A quality of a dream farm would be housing ideally – and housing that we can afford. I’m not expecting it for free, but I think it should be affordable. 


  • Farm lunches – I think it is a necessity to eat once a week. 
  • Free produce – duh.  If that’s not a given, shame on them. Value added product discounts, employee discounts. When I say value added, I mean local honey, pickles, local milk. If the farm stand sells it, your employees should get discounts, they should not be paying full price at all. If you expect your employees to represent the farm with branding, you better be providing that, they should not be paying for that. 
  • Time to educate employees of the WHY behind what we’re doing. Also time for employees to participate in community education. There are a lot of different things every state will do – making sure that the farm is aware of that and giving that time for the apprentices to learn from other farms and other areas.
  • In addition, there should be opportunities for community involvement. For example, attending a local protest, especially if it’s nature related and environmental issues.

The farm that I was referring to earlier actually brought me to my first protest. It was against Monsanto. This is something they believed in and wanted to talk about. And they believed that if their staff believed in it, they wanted to give us time to partake in it. 

Wages! I just think ag wages are absurd.

Farming is one of the most important things we have going on for humans. Agriculture is substantial when we talk about earth, our ecosystem, what’s happening now. It matters. The people who are out there are working for disgusting wages.

When I started farming, the minimum wage was $8/hr. I don’t understand how people are living like that. I had left landscaping making $24/hr and that was years ago so that rate was going up. I quit that because I found a farm that would take me as an apprentice making $8/hr and they still expected me to pay rent. None of those things added up to making it possible. When I left, I left because I wasn’t making enough money, but I was the farm crew leader, farm stand manager and house manager and I had a local job at a restaurant. Still, I wasn’t making ends meet and definitely didn’t have enough money for insurance. Wages are outlandish. 

I know the bottom lines of what owners are living with and dealing with. A lot of owners of farms are not actually making REAL profit per se. A lot of owners aren’t even paying themselves. I understand it’s not always on the owners, but it’s also our government and ag wages.

That bottom line needs to get moved.

And there needs to be more community support of local farms and organic farms.

It’s so expensive for farms to farm organically, even just to pay for the certification. A lot of people aren’t paying for local produce because it looks imperfect – this unnecessary value we put on perfect produce. Supporting local produce will ultimately benefit the community and provide higher wages for workers.

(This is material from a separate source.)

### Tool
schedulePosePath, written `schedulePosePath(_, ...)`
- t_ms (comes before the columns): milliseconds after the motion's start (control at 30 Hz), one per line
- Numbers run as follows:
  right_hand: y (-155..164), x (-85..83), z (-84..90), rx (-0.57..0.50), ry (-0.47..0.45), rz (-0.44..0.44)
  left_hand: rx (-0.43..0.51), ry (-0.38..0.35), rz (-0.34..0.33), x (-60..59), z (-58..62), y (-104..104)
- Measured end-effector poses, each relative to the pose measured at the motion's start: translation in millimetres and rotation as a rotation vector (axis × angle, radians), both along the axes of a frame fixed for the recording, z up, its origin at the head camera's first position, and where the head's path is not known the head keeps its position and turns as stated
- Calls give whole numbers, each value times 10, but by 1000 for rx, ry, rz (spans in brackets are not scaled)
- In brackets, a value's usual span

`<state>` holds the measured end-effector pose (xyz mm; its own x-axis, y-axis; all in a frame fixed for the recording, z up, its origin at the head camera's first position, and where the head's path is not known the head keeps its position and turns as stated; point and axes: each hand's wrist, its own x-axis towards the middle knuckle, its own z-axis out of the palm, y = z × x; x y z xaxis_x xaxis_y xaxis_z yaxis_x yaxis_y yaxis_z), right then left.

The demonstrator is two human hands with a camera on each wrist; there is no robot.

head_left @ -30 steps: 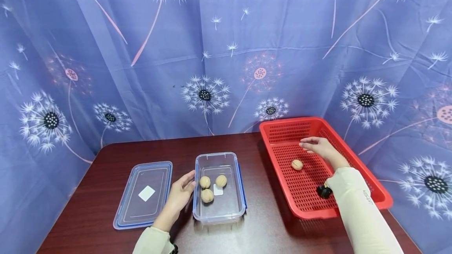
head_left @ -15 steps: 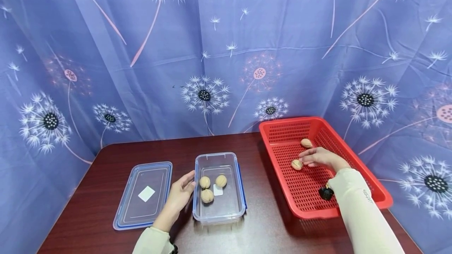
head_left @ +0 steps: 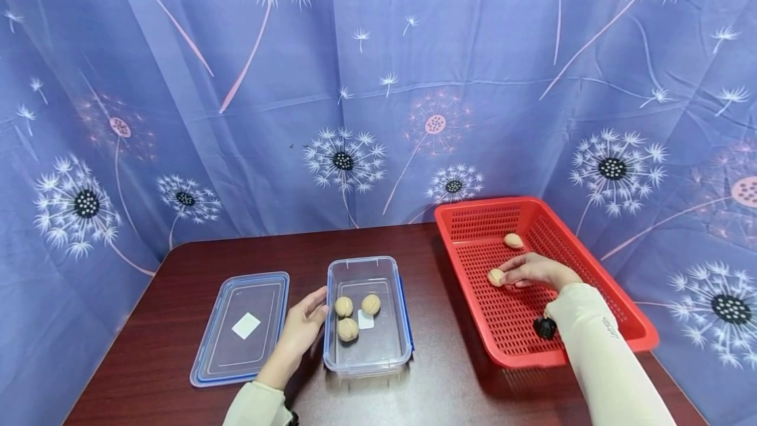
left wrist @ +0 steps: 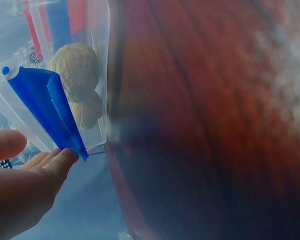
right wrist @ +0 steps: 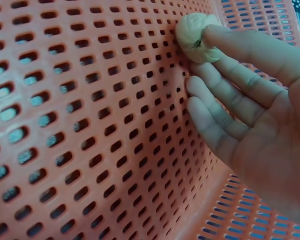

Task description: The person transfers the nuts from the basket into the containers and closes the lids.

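My right hand (head_left: 535, 271) reaches down into the red basket (head_left: 481, 331). Thumb and fingertips pinch a walnut (right wrist: 192, 37) that sits on the slotted basket floor. Farther back in the same basket lies another walnut (head_left: 513, 240). At the left, my left hand (head_left: 303, 322) rests against the near-left side of a clear plastic box (head_left: 378, 367). Its fingers look fairly straight and touch the blue latch flap (left wrist: 50, 105), with the thumb apart. Inside the box are three walnuts (head_left: 347, 329), two close together on the left and one to the right.
The box's clear lid (head_left: 236, 354), edged in blue with a white square label (head_left: 246, 325), lies flat left of the box. Everything stands on a dark reddish wooden table (head_left: 177, 288). A blue dandelion-patterned curtain (head_left: 378, 84) hangs behind and along both sides.
My right hand has moved nearer and down from the back walnut, uncovering it, and now pinches the front walnut in the basket. The left hand and the box have not moved.
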<state>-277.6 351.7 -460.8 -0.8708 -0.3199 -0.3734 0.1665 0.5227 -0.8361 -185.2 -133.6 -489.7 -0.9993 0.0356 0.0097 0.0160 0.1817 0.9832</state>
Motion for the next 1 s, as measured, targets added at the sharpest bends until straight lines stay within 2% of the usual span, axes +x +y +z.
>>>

We need to support the process. 

What keeps me coming back is knowing that farmers need help.

Knowing that there is something that they can’t do alone. You always need an extra set of hands.

And, just the love of the plants and the land and learning something new in every scenario.

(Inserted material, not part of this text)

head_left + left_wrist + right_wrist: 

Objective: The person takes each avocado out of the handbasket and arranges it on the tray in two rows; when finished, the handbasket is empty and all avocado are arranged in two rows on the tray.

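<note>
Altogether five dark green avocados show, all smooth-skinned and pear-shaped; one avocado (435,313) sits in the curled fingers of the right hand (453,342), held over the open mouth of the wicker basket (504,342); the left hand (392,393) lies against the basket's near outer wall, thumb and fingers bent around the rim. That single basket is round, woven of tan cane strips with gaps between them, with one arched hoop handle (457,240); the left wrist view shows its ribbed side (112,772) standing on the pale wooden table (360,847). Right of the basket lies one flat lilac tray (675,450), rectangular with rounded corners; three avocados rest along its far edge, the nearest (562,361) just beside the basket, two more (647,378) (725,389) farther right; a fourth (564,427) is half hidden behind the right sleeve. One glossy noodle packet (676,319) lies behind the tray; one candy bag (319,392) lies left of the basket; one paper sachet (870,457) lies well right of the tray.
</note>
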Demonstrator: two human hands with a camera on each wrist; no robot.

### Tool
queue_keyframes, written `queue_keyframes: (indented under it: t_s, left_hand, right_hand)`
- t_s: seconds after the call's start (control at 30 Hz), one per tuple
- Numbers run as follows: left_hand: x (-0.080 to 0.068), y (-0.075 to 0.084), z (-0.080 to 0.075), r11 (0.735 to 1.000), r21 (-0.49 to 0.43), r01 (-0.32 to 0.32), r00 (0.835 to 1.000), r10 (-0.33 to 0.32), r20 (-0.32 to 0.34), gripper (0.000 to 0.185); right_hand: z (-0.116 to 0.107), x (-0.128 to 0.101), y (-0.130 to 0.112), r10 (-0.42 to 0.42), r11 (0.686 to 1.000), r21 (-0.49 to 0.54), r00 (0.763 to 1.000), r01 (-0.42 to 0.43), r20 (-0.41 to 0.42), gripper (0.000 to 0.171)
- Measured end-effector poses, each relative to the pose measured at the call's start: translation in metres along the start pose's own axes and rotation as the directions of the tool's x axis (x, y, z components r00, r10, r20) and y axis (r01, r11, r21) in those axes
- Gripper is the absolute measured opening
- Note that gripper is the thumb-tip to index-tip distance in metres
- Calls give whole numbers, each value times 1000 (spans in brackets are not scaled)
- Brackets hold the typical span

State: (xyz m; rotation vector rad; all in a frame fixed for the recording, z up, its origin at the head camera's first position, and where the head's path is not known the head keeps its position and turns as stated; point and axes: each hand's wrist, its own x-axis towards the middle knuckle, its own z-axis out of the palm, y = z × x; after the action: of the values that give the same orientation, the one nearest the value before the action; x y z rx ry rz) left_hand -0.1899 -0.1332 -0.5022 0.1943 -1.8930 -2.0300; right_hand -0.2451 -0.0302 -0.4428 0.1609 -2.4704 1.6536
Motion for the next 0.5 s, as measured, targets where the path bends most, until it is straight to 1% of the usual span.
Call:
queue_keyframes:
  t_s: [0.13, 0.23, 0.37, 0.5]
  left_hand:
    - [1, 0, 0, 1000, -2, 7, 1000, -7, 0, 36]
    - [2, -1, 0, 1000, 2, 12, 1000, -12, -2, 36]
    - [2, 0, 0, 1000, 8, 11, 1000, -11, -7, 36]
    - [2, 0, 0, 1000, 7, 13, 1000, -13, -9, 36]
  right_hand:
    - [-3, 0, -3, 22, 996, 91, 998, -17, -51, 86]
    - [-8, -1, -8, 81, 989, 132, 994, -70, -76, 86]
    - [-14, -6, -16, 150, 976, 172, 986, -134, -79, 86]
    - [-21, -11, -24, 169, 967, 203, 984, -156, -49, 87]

If you’re helping all these different farmers you’re always learning something new – why something happens in one location but not in another. Recognizing patterns in nature. It’s amazing to watch all of those things happen and keep learning. 

Also I would say – the physical work. I’m not an exercise person. I’m not a fan of going to gyms.

Farming is my exercise, my labor.

Even a lazy farmer is a hard worker compared to the average individual out there. 

One hundred percent. I definitely do call myself a farmer.

To me I think that it’s a way of life whether you’re actively doing it day to day, or if you’ve stepped away from it for a bit. Once you’ve done it and you’re into it, that’s just who you are.